## About this task:
Return every line of the data below, exactly.
------------------------------------------------
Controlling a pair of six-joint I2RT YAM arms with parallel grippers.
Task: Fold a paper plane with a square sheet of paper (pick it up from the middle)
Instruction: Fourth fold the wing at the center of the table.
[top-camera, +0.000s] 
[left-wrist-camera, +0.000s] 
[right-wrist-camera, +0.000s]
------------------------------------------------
## Problem solution:
Controlling a pair of six-joint I2RT YAM arms with parallel grippers.
Task: Fold a paper plane with a square sheet of paper (pick it up from the middle)
Instruction: Fourth fold the wing at the center of the table.
[top-camera, +0.000s] 
[left-wrist-camera, +0.000s] 
[right-wrist-camera, +0.000s]

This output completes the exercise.